→ **INSTRUCTIONS FOR THE TASK**
Restate every line of the material that follows, word for word.

→ **PROVIDED RECORDS**
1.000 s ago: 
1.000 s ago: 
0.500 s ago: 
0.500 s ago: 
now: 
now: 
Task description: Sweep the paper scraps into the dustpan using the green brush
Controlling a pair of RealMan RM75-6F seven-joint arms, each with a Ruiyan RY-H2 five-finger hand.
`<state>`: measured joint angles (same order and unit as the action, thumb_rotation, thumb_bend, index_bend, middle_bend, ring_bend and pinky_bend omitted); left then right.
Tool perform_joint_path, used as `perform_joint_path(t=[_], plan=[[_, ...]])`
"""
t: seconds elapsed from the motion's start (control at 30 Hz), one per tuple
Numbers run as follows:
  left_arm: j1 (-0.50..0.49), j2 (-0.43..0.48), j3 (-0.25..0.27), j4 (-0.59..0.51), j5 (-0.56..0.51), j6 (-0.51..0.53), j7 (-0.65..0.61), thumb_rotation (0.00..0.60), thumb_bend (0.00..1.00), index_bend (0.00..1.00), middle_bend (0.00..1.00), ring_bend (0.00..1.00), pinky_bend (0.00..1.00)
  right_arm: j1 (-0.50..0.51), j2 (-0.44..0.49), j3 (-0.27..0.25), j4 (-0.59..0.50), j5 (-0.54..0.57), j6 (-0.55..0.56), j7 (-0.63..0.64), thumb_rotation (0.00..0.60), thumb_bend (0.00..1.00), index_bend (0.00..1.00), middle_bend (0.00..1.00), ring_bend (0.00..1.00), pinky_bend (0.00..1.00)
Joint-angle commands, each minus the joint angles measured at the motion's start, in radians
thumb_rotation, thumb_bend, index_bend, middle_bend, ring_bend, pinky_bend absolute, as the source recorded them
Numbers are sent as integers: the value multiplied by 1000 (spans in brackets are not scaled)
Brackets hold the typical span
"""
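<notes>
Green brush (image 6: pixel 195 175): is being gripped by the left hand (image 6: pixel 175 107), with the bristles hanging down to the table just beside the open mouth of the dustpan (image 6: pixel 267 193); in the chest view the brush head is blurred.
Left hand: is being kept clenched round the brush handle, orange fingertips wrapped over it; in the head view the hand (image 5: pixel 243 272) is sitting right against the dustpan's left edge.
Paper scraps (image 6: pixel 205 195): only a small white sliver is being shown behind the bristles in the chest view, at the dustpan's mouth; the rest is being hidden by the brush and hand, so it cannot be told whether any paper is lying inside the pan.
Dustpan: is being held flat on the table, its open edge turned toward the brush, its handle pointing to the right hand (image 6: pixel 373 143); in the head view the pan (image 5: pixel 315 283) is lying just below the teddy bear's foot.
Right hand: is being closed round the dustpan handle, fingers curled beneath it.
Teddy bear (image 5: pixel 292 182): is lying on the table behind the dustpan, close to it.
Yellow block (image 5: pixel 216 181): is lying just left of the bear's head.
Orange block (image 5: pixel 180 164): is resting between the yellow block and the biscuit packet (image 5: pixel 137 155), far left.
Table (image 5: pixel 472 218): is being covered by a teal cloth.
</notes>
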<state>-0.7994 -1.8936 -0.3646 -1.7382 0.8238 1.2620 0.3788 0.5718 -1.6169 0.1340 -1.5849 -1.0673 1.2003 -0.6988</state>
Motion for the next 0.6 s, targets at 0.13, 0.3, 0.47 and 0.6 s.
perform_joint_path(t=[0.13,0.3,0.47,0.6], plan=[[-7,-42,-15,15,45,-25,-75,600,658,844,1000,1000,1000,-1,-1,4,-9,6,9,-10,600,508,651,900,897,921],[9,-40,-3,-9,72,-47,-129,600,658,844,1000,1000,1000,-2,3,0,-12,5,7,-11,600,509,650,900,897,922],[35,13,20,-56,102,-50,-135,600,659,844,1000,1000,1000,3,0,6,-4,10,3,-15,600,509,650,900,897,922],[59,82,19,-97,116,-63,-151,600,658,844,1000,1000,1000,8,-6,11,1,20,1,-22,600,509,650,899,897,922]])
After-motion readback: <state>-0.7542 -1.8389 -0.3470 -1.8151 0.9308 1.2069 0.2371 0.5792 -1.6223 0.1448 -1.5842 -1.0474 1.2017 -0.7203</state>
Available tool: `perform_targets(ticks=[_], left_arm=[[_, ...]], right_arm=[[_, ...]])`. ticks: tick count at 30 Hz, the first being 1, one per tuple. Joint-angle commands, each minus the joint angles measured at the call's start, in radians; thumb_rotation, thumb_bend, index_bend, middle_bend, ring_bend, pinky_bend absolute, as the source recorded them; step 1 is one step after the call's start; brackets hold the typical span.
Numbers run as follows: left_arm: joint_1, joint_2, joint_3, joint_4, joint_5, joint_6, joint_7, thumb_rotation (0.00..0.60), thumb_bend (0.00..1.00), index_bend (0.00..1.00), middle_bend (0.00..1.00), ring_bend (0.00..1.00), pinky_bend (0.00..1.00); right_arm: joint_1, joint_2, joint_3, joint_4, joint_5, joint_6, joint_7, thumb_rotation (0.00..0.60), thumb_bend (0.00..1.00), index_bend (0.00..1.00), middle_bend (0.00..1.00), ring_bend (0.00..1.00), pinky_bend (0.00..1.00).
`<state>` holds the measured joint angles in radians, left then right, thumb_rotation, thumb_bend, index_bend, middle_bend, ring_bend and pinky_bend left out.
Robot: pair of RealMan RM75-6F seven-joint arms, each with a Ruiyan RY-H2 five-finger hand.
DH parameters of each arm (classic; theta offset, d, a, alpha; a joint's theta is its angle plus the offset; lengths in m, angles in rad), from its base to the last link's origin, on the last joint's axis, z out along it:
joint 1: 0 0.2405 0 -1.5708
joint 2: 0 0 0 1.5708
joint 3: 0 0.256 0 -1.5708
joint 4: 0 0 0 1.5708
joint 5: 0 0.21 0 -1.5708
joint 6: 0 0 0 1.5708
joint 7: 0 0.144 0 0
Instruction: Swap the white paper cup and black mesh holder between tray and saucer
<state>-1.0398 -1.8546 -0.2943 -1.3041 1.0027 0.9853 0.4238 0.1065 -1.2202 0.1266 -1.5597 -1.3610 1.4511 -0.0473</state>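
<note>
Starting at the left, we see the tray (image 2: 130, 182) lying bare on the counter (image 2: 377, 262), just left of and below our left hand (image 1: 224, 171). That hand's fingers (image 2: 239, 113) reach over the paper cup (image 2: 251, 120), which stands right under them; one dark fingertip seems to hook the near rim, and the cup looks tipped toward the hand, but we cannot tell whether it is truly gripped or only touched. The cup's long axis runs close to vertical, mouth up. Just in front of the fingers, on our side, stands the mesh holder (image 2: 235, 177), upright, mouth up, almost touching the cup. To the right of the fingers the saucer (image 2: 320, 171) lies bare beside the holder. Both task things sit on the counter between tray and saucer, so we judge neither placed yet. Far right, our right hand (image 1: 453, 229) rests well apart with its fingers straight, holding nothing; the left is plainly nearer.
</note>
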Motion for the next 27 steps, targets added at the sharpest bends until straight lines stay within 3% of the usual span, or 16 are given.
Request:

→ **OUTPUT**
1.000 s ago: 
1.000 s ago: 
0.500 s ago: 
0.500 s ago: 
now: 
now: 
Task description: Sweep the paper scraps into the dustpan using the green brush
Controlling a pair of RealMan RM75-6F seven-joint arms, each with a Ruiyan RY-H2 five-finger hand.
`<state>`: measured joint angles (same order and unit as the action, thumb_rotation, thumb_bend, index_bend, middle_bend, ring_bend and pinky_bend omitted); left then right.
Tool perform_joint_path, used as `perform_joint_path(t=[_], plan=[[_, ...]])`
"""
t: seconds elapsed from the motion's start (control at 30 Hz), one per tuple
Numbers run as follows:
  left_arm: j1 (-0.50..0.49), j2 (-0.43..0.48), j3 (-0.25..0.27), j4 (-0.59..0.51), j5 (-0.56..0.51), j6 (-0.51..0.53), j7 (-0.65..0.61), thumb_rotation (0.00..0.60), thumb_bend (0.00..1.00), index_bend (0.00..1.00), middle_bend (0.00..1.00), ring_bend (0.00..1.00), pinky_bend (0.00..1.00)
  right_arm: j1 (-0.50..0.51), j2 (-0.44..0.49), j3 (-0.27..0.25), j4 (-0.59..0.50), j5 (-0.54..0.57), j6 (-0.55..0.56), j7 (-0.63..0.64), thumb_rotation (0.00..0.60), thumb_bend (0.00..1.00), index_bend (0.00..1.00), middle_bend (0.00..1.00), ring_bend (0.00..1.00), pinky_bend (0.00..1.00)
Joint-angle commands, each minus the joint angles measured at the motion's start, in radians
thumb_rotation, thumb_bend, index_bend, middle_bend, ring_bend, pinky_bend absolute, as the source recorded them
Numbers are sent as integers: the value multiplied by 1000 (spans in brackets are not scaled)
Brackets hold the typical span
"""
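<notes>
Green brush (image 6: pixel 195 175): is being gripped by the left hand (image 6: pixel 175 107), with the bristles hanging down to the table just beside the open mouth of the dustpan (image 6: pixel 267 193); in the chest view the brush head is blurred.
Left hand: is being kept clenched round the brush handle, orange fingertips wrapped over it; in the head view the hand (image 5: pixel 243 272) is sitting right against the dustpan's left edge.
Paper scraps (image 6: pixel 205 195): only a small white sliver is being shown behind the bristles in the chest view, at the dustpan's mouth; the rest is being hidden by the brush and hand, so it cannot be told whether any paper is lying inside the pan.
Dustpan: is being held flat on the table, its open edge turned toward the brush, its handle pointing to the right hand (image 6: pixel 373 143); in the head view the pan (image 5: pixel 315 283) is lying just below the teddy bear's foot.
Right hand: is being closed round the dustpan handle, fingers curled beneath it.
Teddy bear (image 5: pixel 292 182): is lying on the table behind the dustpan, close to it.
Yellow block (image 5: pixel 216 181): is lying just left of the bear's head.
Orange block (image 5: pixel 180 164): is resting between the yellow block and the biscuit packet (image 5: pixel 137 155), far left.
Table (image 5: pixel 472 218): is being covered by a teal cloth.
</notes>
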<state>-0.7994 -1.8936 -0.3646 -1.7382 0.8238 1.2620 0.3788 0.5718 -1.6169 0.1340 -1.5849 -1.0673 1.2003 -0.6988</state>
Motion for the next 0.6 s, targets at 0.13, 0.3, 0.47 and 0.6 s.
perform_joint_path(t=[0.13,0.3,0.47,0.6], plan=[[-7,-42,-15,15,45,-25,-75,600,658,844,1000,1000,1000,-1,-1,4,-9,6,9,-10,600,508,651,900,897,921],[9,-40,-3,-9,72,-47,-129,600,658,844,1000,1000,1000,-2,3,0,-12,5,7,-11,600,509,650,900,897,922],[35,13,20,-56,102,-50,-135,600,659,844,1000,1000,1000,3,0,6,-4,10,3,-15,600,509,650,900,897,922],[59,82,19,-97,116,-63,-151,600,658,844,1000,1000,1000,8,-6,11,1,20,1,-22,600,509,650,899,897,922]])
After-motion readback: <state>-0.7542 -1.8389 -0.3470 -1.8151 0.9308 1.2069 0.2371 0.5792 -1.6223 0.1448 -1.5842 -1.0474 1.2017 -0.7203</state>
Available tool: `perform_targets(ticks=[_], left_arm=[[_, ...]], right_arm=[[_, ...]])`. ticks: tick count at 30 Hz, the first being 1, one per tuple. Joint-angle commands, each minus the joint angles measured at the call's start, in radians; thumb_rotation, thumb_bend, index_bend, middle_bend, ring_bend, pinky_bend absolute, as the source recorded them; step 1 is one step after the call's start; brackets hold the typical span.
Numbers run as follows: left_arm: joint_1, joint_2, joint_3, joint_4, joint_5, joint_6, joint_7, thumb_rotation (0.00..0.60), thumb_bend (0.00..1.00), index_bend (0.00..1.00), middle_bend (0.00..1.00), ring_bend (0.00..1.00), pinky_bend (0.00..1.00); right_arm: joint_1, joint_2, joint_3, joint_4, joint_5, joint_6, joint_7, thumb_rotation (0.00..0.60), thumb_bend (0.00..1.00), index_bend (0.00..1.00), middle_bend (0.00..1.00), ring_bend (0.00..1.00), pinky_bend (0.00..1.00).
`<state>` holds the measured joint angles in radians, left then right, thumb_rotation, thumb_bend, index_bend, middle_bend, ring_bend and pinky_bend left out.
Robot: pair of RealMan RM75-6F seven-joint arms, each with a Ruiyan RY-H2 five-finger hand.
DH parameters of each arm (classic; theta offset, d, a, alpha; a joint's theta is its angle plus the offset; lengths in m, angles in rad), from its base to the last link's origin, on the last joint's axis, z out along it:
joint 1: 0 0.2405 0 -1.5708
joint 2: 0 0 0 1.5708
joint 3: 0 0.256 0 -1.5708
joint 4: 0 0 0 1.5708
joint 5: 0 0.21 0 -1.5708
joint 6: 0 0 0 1.5708
joint 7: 0 0.144 0 0
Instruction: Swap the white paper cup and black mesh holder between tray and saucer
<state>-1.0398 -1.8546 -0.2943 -1.3041 1.0027 0.9853 0.4238 0.1065 -1.2202 0.1266 -1.5597 -1.3610 1.4511 -0.0473</state>
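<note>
Starting at the left, we see the tray (image 2: 130, 182) lying bare on the counter (image 2: 377, 262), just left of and below our left hand (image 1: 224, 171). That hand's fingers (image 2: 239, 113) reach over the paper cup (image 2: 251, 120), which stands right under them; one dark fingertip seems to hook the near rim, and the cup looks tipped toward the hand, but we cannot tell whether it is truly gripped or only touched. The cup's long axis runs close to vertical, mouth up. Just in front of the fingers, on our side, stands the mesh holder (image 2: 235, 177), upright, mouth up, almost touching the cup. To the right of the fingers the saucer (image 2: 320, 171) lies bare beside the holder. Both task things sit on the counter between tray and saucer, so we judge neither placed yet. Far right, our right hand (image 1: 453, 229) rests well apart with its fingers straight, holding nothing; the left is plainly nearer.
</note>
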Motion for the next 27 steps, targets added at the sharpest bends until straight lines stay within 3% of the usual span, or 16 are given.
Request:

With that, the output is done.